EXERCISE BRIEF >>
Write out the lines from the top of the material through the line with "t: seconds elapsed", exactly and with nothing added.

==== DATA PROVIDED ====

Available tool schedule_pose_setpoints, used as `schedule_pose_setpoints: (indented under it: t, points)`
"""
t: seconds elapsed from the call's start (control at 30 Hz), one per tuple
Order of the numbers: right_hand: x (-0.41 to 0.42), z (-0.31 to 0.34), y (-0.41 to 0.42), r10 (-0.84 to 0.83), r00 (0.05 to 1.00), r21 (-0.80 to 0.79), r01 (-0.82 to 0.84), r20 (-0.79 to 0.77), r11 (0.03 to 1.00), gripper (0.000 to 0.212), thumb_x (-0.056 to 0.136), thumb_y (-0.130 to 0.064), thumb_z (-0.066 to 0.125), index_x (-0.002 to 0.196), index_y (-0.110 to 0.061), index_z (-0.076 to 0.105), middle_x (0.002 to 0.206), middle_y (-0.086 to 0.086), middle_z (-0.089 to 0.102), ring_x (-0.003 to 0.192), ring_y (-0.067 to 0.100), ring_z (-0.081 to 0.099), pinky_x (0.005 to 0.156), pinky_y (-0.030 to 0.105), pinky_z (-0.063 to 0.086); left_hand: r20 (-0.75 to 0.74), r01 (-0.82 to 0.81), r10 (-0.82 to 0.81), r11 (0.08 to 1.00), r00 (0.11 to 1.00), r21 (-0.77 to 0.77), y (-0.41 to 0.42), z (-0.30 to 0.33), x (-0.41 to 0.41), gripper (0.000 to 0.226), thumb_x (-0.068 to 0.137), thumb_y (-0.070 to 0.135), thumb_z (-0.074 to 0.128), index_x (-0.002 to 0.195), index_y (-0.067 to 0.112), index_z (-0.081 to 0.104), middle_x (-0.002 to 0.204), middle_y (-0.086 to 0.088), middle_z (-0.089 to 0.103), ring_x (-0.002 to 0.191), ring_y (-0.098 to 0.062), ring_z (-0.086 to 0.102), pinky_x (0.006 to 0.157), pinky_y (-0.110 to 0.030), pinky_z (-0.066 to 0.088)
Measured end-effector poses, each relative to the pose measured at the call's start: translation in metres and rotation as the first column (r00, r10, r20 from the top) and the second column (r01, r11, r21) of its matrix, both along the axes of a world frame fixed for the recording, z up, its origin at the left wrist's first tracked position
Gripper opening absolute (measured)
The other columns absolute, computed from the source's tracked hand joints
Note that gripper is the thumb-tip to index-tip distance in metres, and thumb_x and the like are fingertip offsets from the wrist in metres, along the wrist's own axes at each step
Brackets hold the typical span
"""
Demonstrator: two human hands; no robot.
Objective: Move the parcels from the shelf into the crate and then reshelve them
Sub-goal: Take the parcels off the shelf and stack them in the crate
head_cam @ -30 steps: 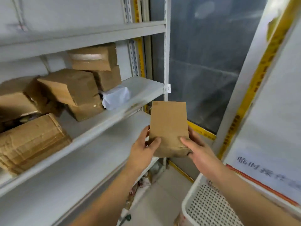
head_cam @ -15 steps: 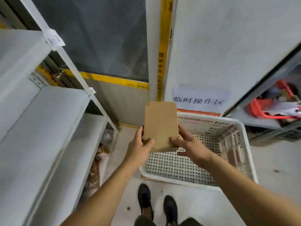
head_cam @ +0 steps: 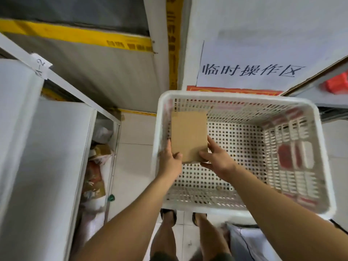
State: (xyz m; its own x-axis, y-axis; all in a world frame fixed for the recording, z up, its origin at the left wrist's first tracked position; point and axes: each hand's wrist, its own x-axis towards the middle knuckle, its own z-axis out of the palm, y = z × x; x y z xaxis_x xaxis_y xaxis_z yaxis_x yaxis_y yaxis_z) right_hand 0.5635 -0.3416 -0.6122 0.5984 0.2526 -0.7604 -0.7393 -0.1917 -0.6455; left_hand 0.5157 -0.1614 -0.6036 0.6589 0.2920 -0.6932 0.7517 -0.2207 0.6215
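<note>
A flat brown cardboard parcel [head_cam: 188, 135] hangs over the left part of a white perforated plastic crate [head_cam: 312, 159] that stands on the floor. My left hand [head_cam: 170, 162] grips the parcel's lower left corner, thumb on its face. My right hand [head_cam: 216, 159] grips the lower right corner the same way. The parcel is above the crate's floor, which shows no other parcels. The white metal shelf [head_cam: 47, 147] fills the left side of the view; its parcels are out of frame.
A paper sign with handwritten characters [head_cam: 250, 70] hangs on the white wall behind the crate. Bags and clutter [head_cam: 96, 166] lie under the shelf on the tiled floor. My feet [head_cam: 169, 216] stand just before the crate. A red object [head_cam: 337, 82] sits at the far right.
I turned from the shelf toward the crate and looked down. Both hands carried the parcel from in front of the shelf to above the crate's left interior.
</note>
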Motion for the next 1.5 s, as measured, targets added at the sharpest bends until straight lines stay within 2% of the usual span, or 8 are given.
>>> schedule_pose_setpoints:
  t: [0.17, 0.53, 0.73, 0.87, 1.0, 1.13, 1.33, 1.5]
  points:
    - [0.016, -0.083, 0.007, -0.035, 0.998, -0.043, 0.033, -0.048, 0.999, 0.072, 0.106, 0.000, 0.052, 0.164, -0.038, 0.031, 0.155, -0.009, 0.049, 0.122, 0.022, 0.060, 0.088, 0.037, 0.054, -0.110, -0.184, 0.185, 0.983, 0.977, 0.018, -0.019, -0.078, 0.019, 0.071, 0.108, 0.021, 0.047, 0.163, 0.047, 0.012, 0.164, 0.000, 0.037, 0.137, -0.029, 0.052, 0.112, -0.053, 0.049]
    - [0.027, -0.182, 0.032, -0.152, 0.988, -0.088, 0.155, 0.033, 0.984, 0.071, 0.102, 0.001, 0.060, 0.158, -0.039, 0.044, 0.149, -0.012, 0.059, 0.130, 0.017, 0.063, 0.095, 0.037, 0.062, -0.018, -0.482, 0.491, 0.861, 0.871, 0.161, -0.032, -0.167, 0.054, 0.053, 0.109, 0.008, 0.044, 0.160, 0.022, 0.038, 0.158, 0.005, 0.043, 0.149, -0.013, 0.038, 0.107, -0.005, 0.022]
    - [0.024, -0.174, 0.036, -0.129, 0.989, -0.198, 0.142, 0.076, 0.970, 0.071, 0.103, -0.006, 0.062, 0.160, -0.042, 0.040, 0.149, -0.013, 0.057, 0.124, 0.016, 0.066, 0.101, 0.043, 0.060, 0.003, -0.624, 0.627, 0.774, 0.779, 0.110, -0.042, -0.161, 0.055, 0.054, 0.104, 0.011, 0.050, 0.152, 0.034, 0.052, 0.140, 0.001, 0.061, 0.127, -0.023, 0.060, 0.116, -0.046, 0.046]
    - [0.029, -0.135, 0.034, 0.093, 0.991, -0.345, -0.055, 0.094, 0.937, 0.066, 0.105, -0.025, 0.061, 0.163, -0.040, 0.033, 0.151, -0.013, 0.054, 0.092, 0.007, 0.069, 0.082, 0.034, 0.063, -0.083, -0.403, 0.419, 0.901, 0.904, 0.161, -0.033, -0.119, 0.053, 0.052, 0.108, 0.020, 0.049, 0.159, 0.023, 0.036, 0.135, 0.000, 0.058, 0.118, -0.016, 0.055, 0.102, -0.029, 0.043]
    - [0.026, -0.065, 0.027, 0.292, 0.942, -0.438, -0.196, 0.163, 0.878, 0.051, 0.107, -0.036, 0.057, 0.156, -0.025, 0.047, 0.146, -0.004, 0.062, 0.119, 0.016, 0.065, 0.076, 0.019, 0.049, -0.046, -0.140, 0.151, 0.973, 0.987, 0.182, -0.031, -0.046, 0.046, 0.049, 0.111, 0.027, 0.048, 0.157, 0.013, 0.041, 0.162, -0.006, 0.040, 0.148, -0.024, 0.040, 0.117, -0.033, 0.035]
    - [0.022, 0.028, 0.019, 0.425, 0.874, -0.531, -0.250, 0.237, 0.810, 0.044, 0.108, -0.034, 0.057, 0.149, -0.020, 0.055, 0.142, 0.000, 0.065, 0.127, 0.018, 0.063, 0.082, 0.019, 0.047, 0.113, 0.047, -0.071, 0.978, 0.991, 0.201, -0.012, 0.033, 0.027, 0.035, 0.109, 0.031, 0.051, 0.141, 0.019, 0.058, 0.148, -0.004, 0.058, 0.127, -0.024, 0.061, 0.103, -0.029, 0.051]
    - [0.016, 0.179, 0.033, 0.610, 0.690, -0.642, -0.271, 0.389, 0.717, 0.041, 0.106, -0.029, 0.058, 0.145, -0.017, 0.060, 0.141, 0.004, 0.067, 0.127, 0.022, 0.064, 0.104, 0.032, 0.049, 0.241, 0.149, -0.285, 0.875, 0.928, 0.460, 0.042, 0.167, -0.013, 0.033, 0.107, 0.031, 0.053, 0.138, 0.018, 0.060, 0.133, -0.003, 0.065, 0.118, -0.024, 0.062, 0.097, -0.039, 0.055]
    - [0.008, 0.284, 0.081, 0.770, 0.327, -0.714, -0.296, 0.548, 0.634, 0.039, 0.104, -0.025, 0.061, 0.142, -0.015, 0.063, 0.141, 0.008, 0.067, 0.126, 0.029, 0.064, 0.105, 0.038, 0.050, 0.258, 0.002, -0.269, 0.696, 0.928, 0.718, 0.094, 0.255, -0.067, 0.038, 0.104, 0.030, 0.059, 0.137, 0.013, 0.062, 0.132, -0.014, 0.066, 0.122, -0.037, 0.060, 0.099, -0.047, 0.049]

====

SOLUTION >>
Available tool schedule_pose_setpoints, used as `schedule_pose_setpoints: (indented under it: t, points)`
"""
t: seconds elapsed from the call's start (control at 30 Hz), one per tuple

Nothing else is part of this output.